Originally Posted by *japonica* 
It all depends on how much and what kind of risk you can live with...and you can tell your midwives that sensitization is NOT the end of the world...

As an Rh- mama who has never gotten the shot, prenatally or otherwise, this is what I would say as well. It is a matter of weighing your personal risks within your personal comfort zone, and making the right choice for you. Your midwife should respect that fully.

It is a blood product and while the mercury may have been removed, it's my understanding that they have to preserve it with *something*... so they may have replaced the thimerasol with something else which may or may not be toxic.

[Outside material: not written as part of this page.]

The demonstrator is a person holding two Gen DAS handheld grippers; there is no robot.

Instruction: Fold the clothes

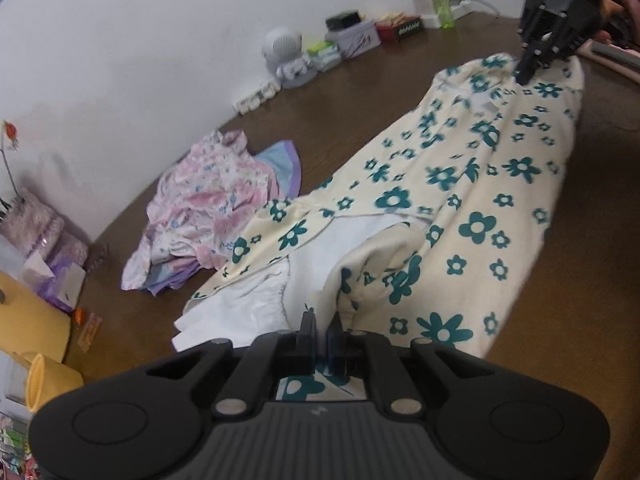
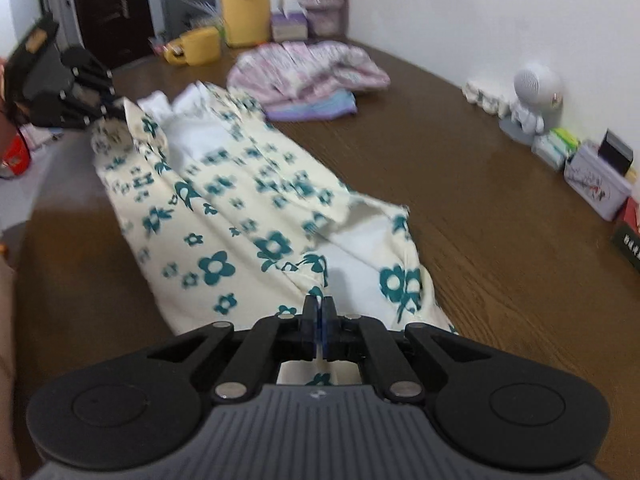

My concerns with RhoGam were primarily the fact that there is a possible connection to autoimmune disorders - long term studies haven't been done to prove or rule out that possibility. Prenatally, I don't like to take Tylenol because of potential effects to the baby: I am even more leery of injected blood products bearing antibodies that may or may not be necessary, to prevent problems that I feel (IMHO) are iatrogenic. Others may disagree, but as I said - you have to weigh your own risks, using all the information. And double checking the info you are given is awesome!! I'm sure you will make the best possible choice and have full peace with it.


----------



## nashvillemidwife (Dec 2, 2007)

Quote:


Originally Posted by *Devaskyla* 
Post #4 has lots of good info.

http://www.mothering.com/discussions...ghlight=rhogam


Post 4 has lots of incorrect and misleading info. The fifth paragraph plainly states that Rhogam does not cross the placenta, yet all other paragraphs either say or imply that it does. That alone should give you pause to consider whether or not this information is accurate.


----------



## nashvillemidwife (Dec 2, 2007)

Quote:


Originally Posted by *applejuice* 
It has traces of thimerasol. .

What makes you say this?


----------



## nashvillemidwife (Dec 2, 2007)

Quote:


Originally Posted by *Collinsky* 
My concerns with RhoGam were primarily the fact that there is a possible connection to autoimmune disorders - long term studies haven't been done to prove or rule out that possibility.

My understanding is that mercury exposure is the suspected culprit in the link to immune disorders. That is no longer an issue with Rhogam.


----------



## Collinsky (Jul 7, 2004)

Quote:


Originally Posted by *nashvillemidwife* 
My understanding is that mercury exposure is the suspected culprit in the link to immune disorders. That is no longer an issue with Rhogam.

I will look into it again, but I have an underlying belief that messing with the immune system by introducing artificial agents is asking for trouble.







I feel really sure of our choices, regardless. But I wouldn't want to give incorrect information to anyone!


----------



## bluedaisy (Sep 5, 2008)

Wow, these forums are great







it's really helpful to hear so many responses.

Whalemilk...what were the consequences of your sensitization? If you could go back, would you still choose to refuse the 28 week shot?


----------



## whalemilk (Jul 11, 2008)

The main consequences for me were:

1. No more homebirth. At first we were going to comanage with a perinatologist, but insurance won't cover both so I switched to CNMs in the peris hospital...and then my titers went up (meaning the odds of it affecting the baby went up slightly too) and I got entirely sent to the peris, who are very conservative. This has a lot of ramifications for what kind of birth I'm going to end up having.

Some homebirth midwives will see you even if you're sensitized (depends on the state and the mw's comfort level) but generally speaking if your titers increase, that's a definite risk-out because it often means some blood mixing is occurring again and/or that the fetus is at greater risk of being affected by the antibodies.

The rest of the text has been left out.